The GPS satellite clocks apparently require adjustment because time is said to run faster where there is less gravity according to General Relativity. But we do not need to know why any clock runs a bit faster for us to be on time. All we need to know is: How much faster is the clock? – then adjust it accordingly. This point cannot be emphasized too much.

But how can we know whether it is time itself that changes, or just the clock? I will demonstrate this answer using two thought experiments: Scenario 3A is non-Relativistic, Scenario 3B depicts Relativity.


Scenario 3A:
Ordinary Time

There is no alteration to time itself in this Scenario. Here, the differences in the rate of the on-board clock are not due to time ticking over at different rates, but simply to changes in the rate of the actual device. Gravity will cause friction to slow the mechanism of an analogue clock. (More air could also slow the mechanism.)

Any threshold force required to move an electromagnetic clock will also be slowed by gravity on Earth. As the force on the clock’s hand builds up, the amount of force required to nudge it over the threshold and into the next slot will be more because gravity is impeding the process (as is the air possibly as well.) Atomic clocks should be no different, because the force of gravity and the resistance of air also affect atoms and electrons.

But! If we use a clock on the Earth, and then transmit timed pulses from this Earth-clock via an electromagnetic signal to satellite 3A, then such pulses will arrive at the satellite at the rate at which they departed. There will thus be a noticeable discrepancy between the earth-clock-pulses received by the satellite, and an on-board satellite-clock. The satellite clock runs faster due to its mechanisms working differently because of a lack of gravity with everything operating according to normal non-Relativistic processes.

We can of course, ascribe this increase in the rate of the clock to any reason at all. We can assume the change in the clock is due to General Relativity or to a malicious invisible atheist gnome, or even to God himself, if we so choose.

However the clock will still run faster in less gravity regardless of the reason we decide upon. This is because the measurement of the change on the clock is not the same as the reason for that change.
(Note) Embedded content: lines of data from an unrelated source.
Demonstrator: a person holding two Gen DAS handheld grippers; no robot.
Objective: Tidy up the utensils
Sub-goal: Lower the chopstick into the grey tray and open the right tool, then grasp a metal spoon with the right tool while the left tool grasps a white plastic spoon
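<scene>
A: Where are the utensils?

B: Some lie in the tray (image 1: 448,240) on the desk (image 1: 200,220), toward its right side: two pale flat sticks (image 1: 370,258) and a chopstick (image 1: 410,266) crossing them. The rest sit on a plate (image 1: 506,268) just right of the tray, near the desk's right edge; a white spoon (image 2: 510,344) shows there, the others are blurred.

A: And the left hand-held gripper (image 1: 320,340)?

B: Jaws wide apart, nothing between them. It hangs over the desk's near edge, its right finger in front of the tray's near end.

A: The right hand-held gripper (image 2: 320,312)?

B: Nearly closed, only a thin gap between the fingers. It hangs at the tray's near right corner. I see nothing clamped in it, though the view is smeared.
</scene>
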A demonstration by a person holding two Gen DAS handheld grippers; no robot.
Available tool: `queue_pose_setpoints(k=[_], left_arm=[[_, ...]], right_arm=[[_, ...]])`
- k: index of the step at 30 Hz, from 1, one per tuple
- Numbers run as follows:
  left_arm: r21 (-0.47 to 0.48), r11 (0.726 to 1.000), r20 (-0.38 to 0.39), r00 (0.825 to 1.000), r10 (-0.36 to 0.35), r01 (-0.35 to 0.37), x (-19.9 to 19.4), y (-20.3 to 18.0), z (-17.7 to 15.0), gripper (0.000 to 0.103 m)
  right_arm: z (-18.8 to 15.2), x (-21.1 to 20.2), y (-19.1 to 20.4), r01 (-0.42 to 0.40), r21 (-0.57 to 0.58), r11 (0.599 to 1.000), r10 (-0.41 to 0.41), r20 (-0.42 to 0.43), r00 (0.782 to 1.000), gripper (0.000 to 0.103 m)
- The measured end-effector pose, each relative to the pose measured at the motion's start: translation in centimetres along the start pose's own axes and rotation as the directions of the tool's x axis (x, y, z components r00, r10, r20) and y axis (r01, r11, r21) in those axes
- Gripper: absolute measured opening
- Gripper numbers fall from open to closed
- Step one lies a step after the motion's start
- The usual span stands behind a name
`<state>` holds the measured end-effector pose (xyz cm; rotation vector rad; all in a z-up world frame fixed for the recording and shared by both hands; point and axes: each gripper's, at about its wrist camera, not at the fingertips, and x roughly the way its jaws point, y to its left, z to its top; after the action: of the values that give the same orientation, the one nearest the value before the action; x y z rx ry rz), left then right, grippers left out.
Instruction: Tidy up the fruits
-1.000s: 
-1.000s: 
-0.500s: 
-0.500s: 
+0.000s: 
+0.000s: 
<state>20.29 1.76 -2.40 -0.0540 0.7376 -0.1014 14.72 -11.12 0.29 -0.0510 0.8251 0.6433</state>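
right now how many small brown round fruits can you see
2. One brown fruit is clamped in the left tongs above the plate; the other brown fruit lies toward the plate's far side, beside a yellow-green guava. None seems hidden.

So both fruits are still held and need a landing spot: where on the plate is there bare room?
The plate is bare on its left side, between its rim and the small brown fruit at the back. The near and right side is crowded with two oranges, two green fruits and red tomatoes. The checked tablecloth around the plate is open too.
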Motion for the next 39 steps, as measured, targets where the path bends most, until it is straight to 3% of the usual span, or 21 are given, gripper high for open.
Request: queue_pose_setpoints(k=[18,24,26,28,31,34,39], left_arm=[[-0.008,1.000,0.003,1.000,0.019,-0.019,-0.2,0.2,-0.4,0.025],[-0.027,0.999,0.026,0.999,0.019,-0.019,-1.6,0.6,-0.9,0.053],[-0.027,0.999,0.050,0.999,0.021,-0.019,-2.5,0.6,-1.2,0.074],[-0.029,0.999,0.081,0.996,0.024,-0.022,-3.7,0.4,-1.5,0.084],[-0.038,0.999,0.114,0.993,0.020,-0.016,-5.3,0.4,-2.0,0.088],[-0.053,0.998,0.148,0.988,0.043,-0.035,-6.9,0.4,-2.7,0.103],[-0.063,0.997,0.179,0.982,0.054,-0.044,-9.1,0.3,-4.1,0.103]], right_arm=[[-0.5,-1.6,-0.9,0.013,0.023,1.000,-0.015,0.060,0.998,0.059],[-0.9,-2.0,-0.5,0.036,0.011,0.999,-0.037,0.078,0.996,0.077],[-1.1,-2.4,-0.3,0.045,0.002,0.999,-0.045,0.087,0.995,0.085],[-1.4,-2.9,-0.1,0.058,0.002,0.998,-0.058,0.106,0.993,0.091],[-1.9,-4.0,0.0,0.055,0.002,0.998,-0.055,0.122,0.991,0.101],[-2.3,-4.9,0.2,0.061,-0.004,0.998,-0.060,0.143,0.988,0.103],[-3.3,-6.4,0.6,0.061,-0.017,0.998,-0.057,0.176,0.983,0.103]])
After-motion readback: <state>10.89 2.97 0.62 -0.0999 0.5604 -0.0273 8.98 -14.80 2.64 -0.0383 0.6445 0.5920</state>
So if the timing for satellite 3A is out by any margin each time it passes overhead, then all that is required is for an adjustment to its timing mechanism to be made accordingly.


Scenario 3B:
Gravity & Relative Time

Time itself speeds up due to lower gravity in Scenario 3B as the Relativists suggest. Now if time itself speeds up then time must go faster in all respects on the satellite. Every aspect of temporal measurement on the satellite will increase its rate – not only the rate of an on-board mechanism we have labeled ‘clock’.

Absolutely everything on this satellite (3B) must go faster without exception. If a clock starts ticking on Earth and then is transported to satellite 3B, its rate of movement will steadily increase as it approaches, regardless of its origin. This is because the rate of time is dictated by gravity absolutely.
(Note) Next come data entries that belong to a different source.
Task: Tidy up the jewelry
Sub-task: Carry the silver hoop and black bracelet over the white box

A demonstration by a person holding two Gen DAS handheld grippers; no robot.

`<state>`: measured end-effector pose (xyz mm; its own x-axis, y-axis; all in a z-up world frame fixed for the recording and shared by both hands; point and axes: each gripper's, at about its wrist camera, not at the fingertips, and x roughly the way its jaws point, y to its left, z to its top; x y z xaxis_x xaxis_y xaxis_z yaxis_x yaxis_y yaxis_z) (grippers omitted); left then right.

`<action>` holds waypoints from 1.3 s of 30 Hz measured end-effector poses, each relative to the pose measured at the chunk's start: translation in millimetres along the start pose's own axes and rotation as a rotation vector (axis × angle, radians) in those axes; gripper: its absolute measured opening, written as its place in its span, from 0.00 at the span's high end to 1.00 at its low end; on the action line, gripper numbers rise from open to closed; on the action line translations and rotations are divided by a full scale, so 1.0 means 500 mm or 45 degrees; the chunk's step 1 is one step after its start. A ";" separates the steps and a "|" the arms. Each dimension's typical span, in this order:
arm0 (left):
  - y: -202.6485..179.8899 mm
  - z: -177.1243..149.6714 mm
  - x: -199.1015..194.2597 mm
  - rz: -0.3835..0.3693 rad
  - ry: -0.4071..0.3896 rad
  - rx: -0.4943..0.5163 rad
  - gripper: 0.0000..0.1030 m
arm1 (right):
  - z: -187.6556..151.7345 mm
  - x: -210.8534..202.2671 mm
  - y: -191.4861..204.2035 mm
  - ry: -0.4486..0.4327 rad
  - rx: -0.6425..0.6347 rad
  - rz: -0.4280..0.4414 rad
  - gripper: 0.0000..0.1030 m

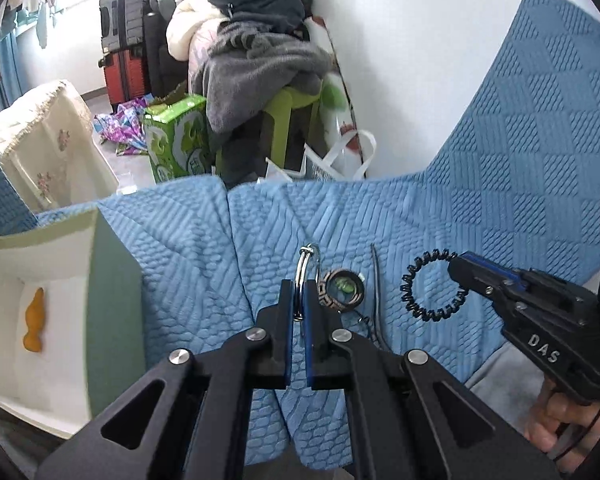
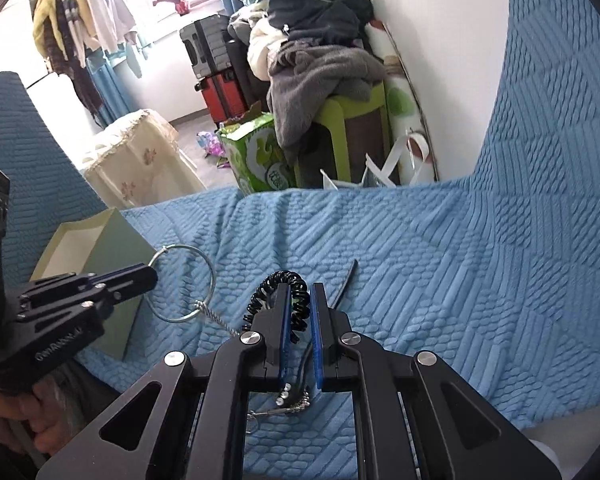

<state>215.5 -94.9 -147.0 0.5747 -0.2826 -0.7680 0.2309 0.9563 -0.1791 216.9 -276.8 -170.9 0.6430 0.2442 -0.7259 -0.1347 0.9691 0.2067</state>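
Two tongs are clenched, left tongs (image 1: pixel 299 286) on a thin silver metal hoop (image 1: pixel 305 276), right tongs (image 2: pixel 300 312) on a black coiled cord bracelet (image 2: pixel 288 300); either could slip before reaching the pale green box (image 1: pixel 112 312) at nine o'clock.

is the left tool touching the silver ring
Touching. The left wrist view shows the left tool shut on the silver ring, both pads pressed against its wire.

You see a light-blue quilted cover (image 1: pixel 480 208) embossed with ribbed diamond patterns, a silver metal ring (image 1: pixel 305 276), a black coiled bracelet (image 1: pixel 432 288), a pale-green cardboard box (image 1: pixel 112 300) and an orange trinket (image 1: pixel 35 320) inside.
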 end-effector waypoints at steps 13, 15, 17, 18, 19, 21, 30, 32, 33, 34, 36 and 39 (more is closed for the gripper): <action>0.034 0.064 -0.137 0.017 -0.129 0.003 0.96 | 0.077 -0.081 0.075 -0.088 -0.040 -0.022 0.94; 0.047 0.073 -0.158 0.022 -0.147 -0.006 0.96 | 0.091 -0.096 0.088 -0.104 -0.044 -0.021 0.94; 0.057 0.080 -0.177 0.027 -0.163 -0.014 0.96 | 0.105 -0.110 0.102 -0.120 -0.053 -0.022 0.94; 0.063 0.084 -0.188 0.028 -0.173 -0.018 0.96 | 0.110 -0.116 0.109 -0.128 -0.058 -0.021 0.94; 0.067 0.086 -0.198 0.031 -0.184 -0.019 0.96 | 0.116 -0.122 0.116 -0.136 -0.061 -0.019 0.94; 0.079 0.091 -0.217 0.039 -0.197 -0.026 0.96 | 0.128 -0.137 0.136 -0.155 -0.072 -0.016 0.94; 0.155 0.089 -0.269 0.063 -0.253 -0.080 0.96 | 0.163 -0.154 0.236 -0.180 -0.161 0.043 0.94; 0.176 0.081 -0.270 0.073 -0.252 -0.087 0.96 | 0.162 -0.145 0.264 -0.172 -0.173 0.064 0.94; 0.188 0.076 -0.269 0.078 -0.249 -0.095 0.96 | 0.161 -0.139 0.273 -0.170 -0.179 0.068 0.94; 0.199 0.071 -0.267 0.079 -0.246 -0.104 0.96 | 0.157 -0.130 0.290 -0.164 -0.186 0.076 0.94; 0.225 0.060 -0.261 0.080 -0.237 -0.128 0.96 | 0.150 -0.118 0.312 -0.153 -0.191 0.090 0.94; 0.271 0.042 -0.255 0.097 -0.219 -0.174 0.96 | 0.138 -0.088 0.350 -0.126 -0.202 0.114 0.94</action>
<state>190.0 68.9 -60.7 0.7144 -0.2069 -0.6685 0.0803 0.9732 -0.2153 217.0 -120.3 -57.4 0.6928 0.3324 -0.6400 -0.3067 0.9390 0.1557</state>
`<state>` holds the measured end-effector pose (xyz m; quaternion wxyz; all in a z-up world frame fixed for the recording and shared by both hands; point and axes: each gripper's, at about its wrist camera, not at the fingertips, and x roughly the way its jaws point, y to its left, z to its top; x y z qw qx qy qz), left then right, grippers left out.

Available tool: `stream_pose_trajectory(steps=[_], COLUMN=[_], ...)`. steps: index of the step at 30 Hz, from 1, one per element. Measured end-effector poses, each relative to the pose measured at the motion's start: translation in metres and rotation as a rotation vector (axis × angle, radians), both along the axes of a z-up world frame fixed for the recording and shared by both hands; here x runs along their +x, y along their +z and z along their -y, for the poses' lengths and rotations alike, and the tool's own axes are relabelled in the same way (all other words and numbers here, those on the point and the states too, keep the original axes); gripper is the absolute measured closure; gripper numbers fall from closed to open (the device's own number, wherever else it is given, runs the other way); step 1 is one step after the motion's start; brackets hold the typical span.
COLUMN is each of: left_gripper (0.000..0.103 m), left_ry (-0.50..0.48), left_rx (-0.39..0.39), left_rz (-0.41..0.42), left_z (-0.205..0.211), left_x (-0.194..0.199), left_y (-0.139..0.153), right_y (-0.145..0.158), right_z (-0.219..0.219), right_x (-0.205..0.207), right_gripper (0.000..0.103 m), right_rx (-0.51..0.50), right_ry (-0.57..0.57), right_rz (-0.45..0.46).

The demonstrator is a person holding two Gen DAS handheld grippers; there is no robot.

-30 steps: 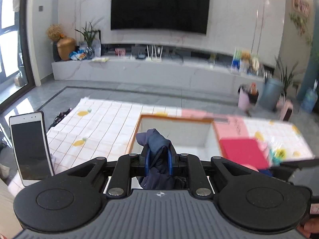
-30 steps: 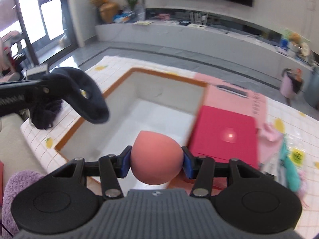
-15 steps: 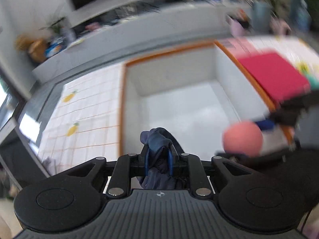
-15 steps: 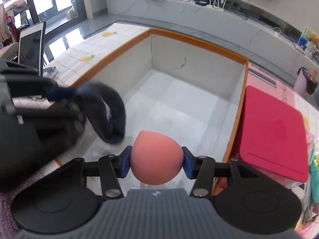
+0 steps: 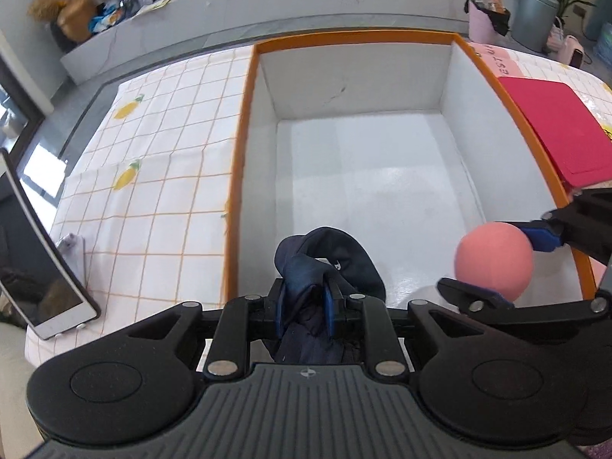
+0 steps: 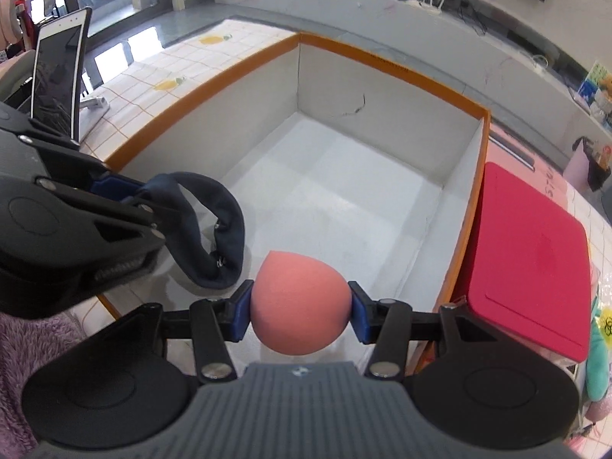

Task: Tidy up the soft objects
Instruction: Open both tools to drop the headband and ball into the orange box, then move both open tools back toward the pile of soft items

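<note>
My left gripper [image 5: 305, 298] is shut on a dark navy sock [image 5: 332, 260], which hangs over the near left part of a white box with an orange rim [image 5: 244, 122]. My right gripper [image 6: 301, 308] is shut on a pink egg-shaped sponge [image 6: 301, 308], held over the box's near right side. In the left wrist view the sponge [image 5: 494, 261] and the right gripper [image 5: 497, 264] show at the right. In the right wrist view the sock [image 6: 214, 225] and the left gripper [image 6: 130, 195] appear at the left. The box floor [image 6: 344, 191] is bare.
A red lid [image 5: 558, 130] lies right of the box on a pink sheet. A phone on a stand [image 5: 42, 252] stands at the left on the checked tablecloth [image 5: 160, 176]. Soft toys [image 6: 598, 359] lie at the far right, purple fleece [image 6: 23, 348] at the near left.
Both grippers have come down and tilted toward the box, with the sock and the sponge still held. They now hang over the box's near side, close together.
</note>
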<state>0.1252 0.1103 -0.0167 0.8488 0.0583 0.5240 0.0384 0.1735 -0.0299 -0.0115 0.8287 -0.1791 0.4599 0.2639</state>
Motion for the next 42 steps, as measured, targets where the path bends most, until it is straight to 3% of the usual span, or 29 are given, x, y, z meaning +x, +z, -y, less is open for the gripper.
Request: stream_pose_trajectory(steps=[3, 8, 11, 16, 21, 28, 35, 37, 39, 42], left_gripper=[0.075, 0.034, 0.027, 0.026, 0.025, 0.025, 0.025, 0.025, 0.025, 0.025], left_ry=[0.024, 0.039, 0.026, 0.029, 0.014, 0.010, 0.061, 0.082, 0.107, 0.135], left_rx=[0.005, -0.065, -0.119, -0.043, -0.087, 0.050, 0.014, 0.000, -0.004, -0.015], left_rz=[-0.016, 0.000, 0.017, 0.074, 0.102, 0.145, 0.124, 0.121, 0.120, 0.131], left_z=[-0.003, -0.013, -0.011, -0.005, -0.015, -0.022, -0.038, -0.044, -0.049, -0.057], left_x=[-0.002, -0.001, -0.007, -0.014, -0.024, -0.040, -0.043, -0.043, -0.045, -0.049], left_y=[0.003, 0.008, 0.013, 0.022, 0.038, 0.049, 0.045, 0.044, 0.044, 0.047], right_y=[0.002, 0.002, 0.002, 0.006, 0.009, 0.014, 0.025, 0.028, 0.031, 0.034], right_z=[-0.001, 0.000, 0.001, 0.000, -0.002, -0.004, -0.005, -0.005, -0.006, -0.008], right_x=[0.001, -0.002, -0.002, -0.003, -0.004, -0.005, -0.012, -0.015, -0.018, -0.022], right_gripper=[0.053, 0.053, 0.053, 0.053, 0.052, 0.051, 0.027, 0.026, 0.017, 0.015], right_rx=[0.018, 0.012, 0.017, 0.024, 0.030, 0.049, 0.091, 0.100, 0.096, 0.083], right_ry=[-0.007, -0.018, -0.029, -0.042, -0.063, -0.086, -0.104, -0.093, -0.075, -0.055], right_rz=[-0.038, -0.044, -0.052, -0.057, -0.051, -0.020, 0.013, 0.022, 0.037, 0.060])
But! (Pay close attention now) – Satellite 3B does not use an on-board clock at all! Instead, Satellite 3B receives electromagnetic pulses from a clock on Earth to do all it’s time keeping. However, as they enter the lower gravity field, the rate of these pulses speeds up because time itself has speeded up. This is because in this scenario everything in the lower gravity must speed up regardless of origin. The rate of time in the pulsing signal sent from Earth is dictated by gravity absolutely.

Such a satellite stays in space for a very long time and absorbs many pulses from the earth-clock and records them on a computer. Many years later satellite 3B parachutes its way down to Earth, all the while receiving pulses from the Earth. After landing, the recorded pulses satellite 3B received from the Earth clock will show a time in advance of the original clock which never left the Earth.

As it returns to Earth, the rate of pulses slows down again, yes, but at no point will the rate be slower than it is on Earth. So the Earth-clock will not be realigned with the computer recordings after landing. The satellite will always show an advanced time – even though after landing the rates are now moving at the same pace. The time on satellite 3B’s computer recording will be, lets say hypothetically, 10 seconds ahead of the Earth-clock.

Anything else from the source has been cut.